= Kathleen Saintsbury =

British actress (1899–1995)

 Kathleen Saintsbury (4 July 1899 – 1995) was a British actress from the 1920s to the 1970s but who is best known today for playing Cissy Godfrey in the BBC comedy Dad's Army.

==Early life==
Saintsbury was born in London in 1899, the younger daughter of the actor H.A. Saintsbury (also a playwright under the name Jay Nibb) and his Irish wife, Florence. According to the 1911 census, her parents were married in 1893, but there is no record of a marriage in England.
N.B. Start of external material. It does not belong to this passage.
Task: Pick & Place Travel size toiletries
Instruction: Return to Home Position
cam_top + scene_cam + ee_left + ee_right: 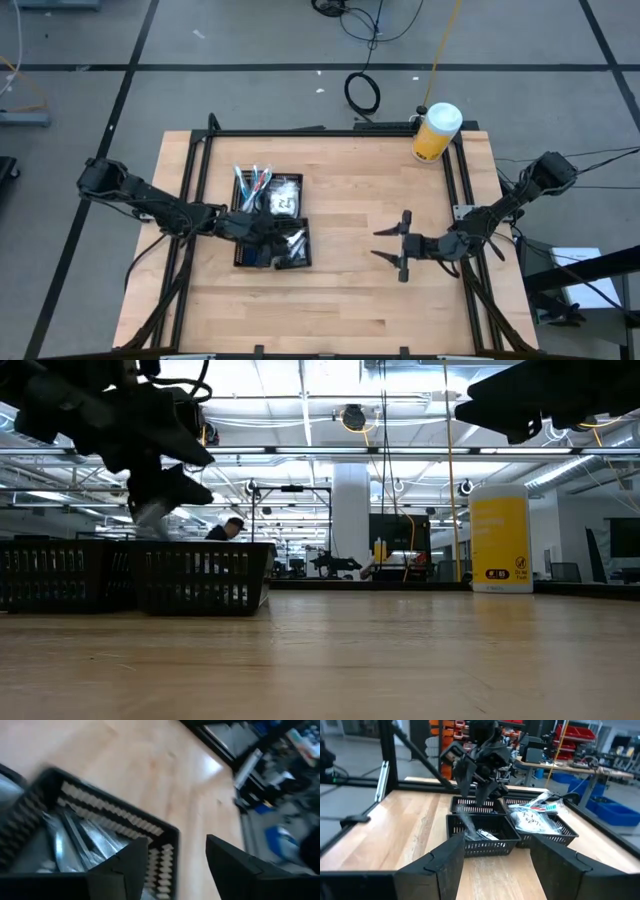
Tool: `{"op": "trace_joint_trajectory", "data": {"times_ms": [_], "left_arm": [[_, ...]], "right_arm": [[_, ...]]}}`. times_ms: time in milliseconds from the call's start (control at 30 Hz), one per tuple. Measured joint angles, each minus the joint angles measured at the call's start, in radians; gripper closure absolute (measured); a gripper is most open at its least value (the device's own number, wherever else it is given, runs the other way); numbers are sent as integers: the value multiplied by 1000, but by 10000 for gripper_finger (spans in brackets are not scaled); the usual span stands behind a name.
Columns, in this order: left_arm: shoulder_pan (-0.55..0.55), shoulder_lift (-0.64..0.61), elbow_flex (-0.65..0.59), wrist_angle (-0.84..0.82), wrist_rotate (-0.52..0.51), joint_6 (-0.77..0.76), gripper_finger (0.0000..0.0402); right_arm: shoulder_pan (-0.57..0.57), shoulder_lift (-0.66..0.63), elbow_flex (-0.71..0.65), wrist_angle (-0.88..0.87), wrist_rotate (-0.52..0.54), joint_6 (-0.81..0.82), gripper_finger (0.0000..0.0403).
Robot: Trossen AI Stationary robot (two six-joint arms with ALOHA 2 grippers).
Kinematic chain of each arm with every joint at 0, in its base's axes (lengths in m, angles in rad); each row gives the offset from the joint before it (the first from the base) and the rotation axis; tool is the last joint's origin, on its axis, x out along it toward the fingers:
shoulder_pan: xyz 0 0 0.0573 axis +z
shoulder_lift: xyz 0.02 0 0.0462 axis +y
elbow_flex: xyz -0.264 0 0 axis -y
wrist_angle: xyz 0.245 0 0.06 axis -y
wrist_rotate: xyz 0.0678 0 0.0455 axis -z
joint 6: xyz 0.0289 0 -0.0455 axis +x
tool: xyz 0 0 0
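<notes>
1. Jaws, left gripper (175, 851): apart at a moderate gap, nothing seen between them. It hangs just above the tray (485, 846), over the compartment that shows lower right in the high view.
2. Jaws, right gripper (385, 243): spread wide and empty. It is held over bare table (340, 310), well apart from the tray and facing it.
3. Toiletries, all inside the black four-compartment tray; none visible outside it.
   - Sticks (254, 183): upper-left compartment, tips rising above the rim.
   - Packets (285, 197): upper-right compartment, heaped.
   - Silvery pieces (75, 837): lower-right compartment, directly beneath the left gripper.
4. Jar (435, 133): yellow with a white lid, at the far right corner of the table, apart from everything else.
5. Unresolved: a pale grey streak below the left gripper in the right wrist view. Whether it is a piece or part of a finger cannot be told.
6. Hazards, as judged:
   - A low, sideways retreat of the left arm could catch the mesh wall and drag the tray.
   - It could also brush the protruding sticks and tip them out.
   - If that streak is a clinging piece, it could be carried off and dropped outside the tray.
</notes>
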Motion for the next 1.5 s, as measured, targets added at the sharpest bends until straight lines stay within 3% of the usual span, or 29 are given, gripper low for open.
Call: {"op": "trace_joint_trajectory", "data": {"times_ms": [167,267,500,633,700,767,867,1000,1133,1300,1500], "left_arm": [[5,0,0,10,156,-106,192],[38,-14,0,71,279,-77,191],[136,-209,1,263,752,225,190],[176,-343,2,234,1146,399,190],[180,-400,0,193,1246,497,190],[188,-462,-11,171,1259,557,190],[223,-549,-57,105,1183,626,190],[296,-660,-162,-25,987,728,190],[364,-755,-285,29,818,660,190],[443,-899,-361,87,808,587,190],[486,-1047,-372,-43,866,622,190]], "right_arm": [[7,0,0,1,0,-59,188],[7,0,-2,20,0,-56,188],[42,-95,-2,23,0,-85,188],[96,-214,-2,-72,0,-86,188],[117,-280,-2,-132,-1,-116,188],[129,-344,-2,-181,3,-159,188],[130,-425,-12,-232,4,-165,188],[130,-504,-66,-231,4,-176,188],[130,-587,-121,-231,5,-168,188],[130,-701,-170,-229,61,-159,188],[129,-795,-253,-233,86,-146,188]]}}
Saintsbury's older sister, Dorothie Helen (known as Helen) was also an actress. Helen married first the actor Edgar Norfolk and, after a divorce, Captain Buckley Rutherford, a son of Sir Ernest Rutherford (a wine importer, not the physicist Ernest Rutherford, although they were both born in 1871 and are sometimes confused). The marriage to Rutherford took place in 1932; four months later Rutherford shot himself. Distraught, less than a month after Rutherford's suicide, Helen also shot herself. There is some suggestion that Helen was married three times, but it is possible this reflects that her first husband was originally called Edgar Greenwood, and changed his name to Norfolk for the stage.

==Stage work==
Early in her career, Saintsbury appeared in stage productions:
- Ivor Novello and Constance Collier's The Rat at the Grand Opera House, Belfast, Theatre Royal, Bath and Lyceum Theatre, Newport, 1925
- Robert Buchanan and Charles Marlowe's The Strange Adventures of Miss Brown, Palace Theatre, Fleetwood, 1928
- F. Brooke Warren's The Face at the Window, Little Theatre in the Adelphi, London, 1929
- The Crimes of Burke and Hare, New Theatre, London, 1931
- Uncle Tom's Cabin (a Tom show), The Brixton Theatre, 1931

==Film and television==
Saintsbury's subsequent television work included:
- Eric Fawcett's adaptation of Dickens' A Christmas Carol (1950) as Mrs Cratchit, along with Bransby Williams as Scrooge and John Ruddock as Cratchit
- Leopold Lewis' The Bells (1950), a translation of Erckmann-Chatrian's play Le Juif polonaise
- Andrew Osborn's adaptation of Georges Simenon's novel Maigret's Mistake, Maigret: The Mistake (1960)
- Alan Bridges' adaptation of August Strindberg's play The Father (1963) for BBC television
- Andrew Osborn's adaptation of Georges Simenon's novel L’affaire Saint-Fiacre, Maigret: The Countess (1962)
- The pilot of a sitcom set in 1910 by David Climie and based on a story by W.W. Jacobs, Sam The Samaritan (1965), but which was not then commissioned
- The Long House (1965)
- Jack Bond's Separation (1968)
- Ben Travers' Rookery Nook (1970) along with Richard Briers, Arthur Lowe and Joan Cooper

Saintsbury is best-known for her appearance in an episode of Dad's Army. Nan Braunton had previously appeared as Cissy Godfrey, one of Private Godfrey's two sisters. Saintsbury appeared in place of Braunton in 1975, in episode 3 of series 8, Is There Honey Still for Tea?

==Personal life==
Saintsbury died in 1995, aged 95. She was unmarried.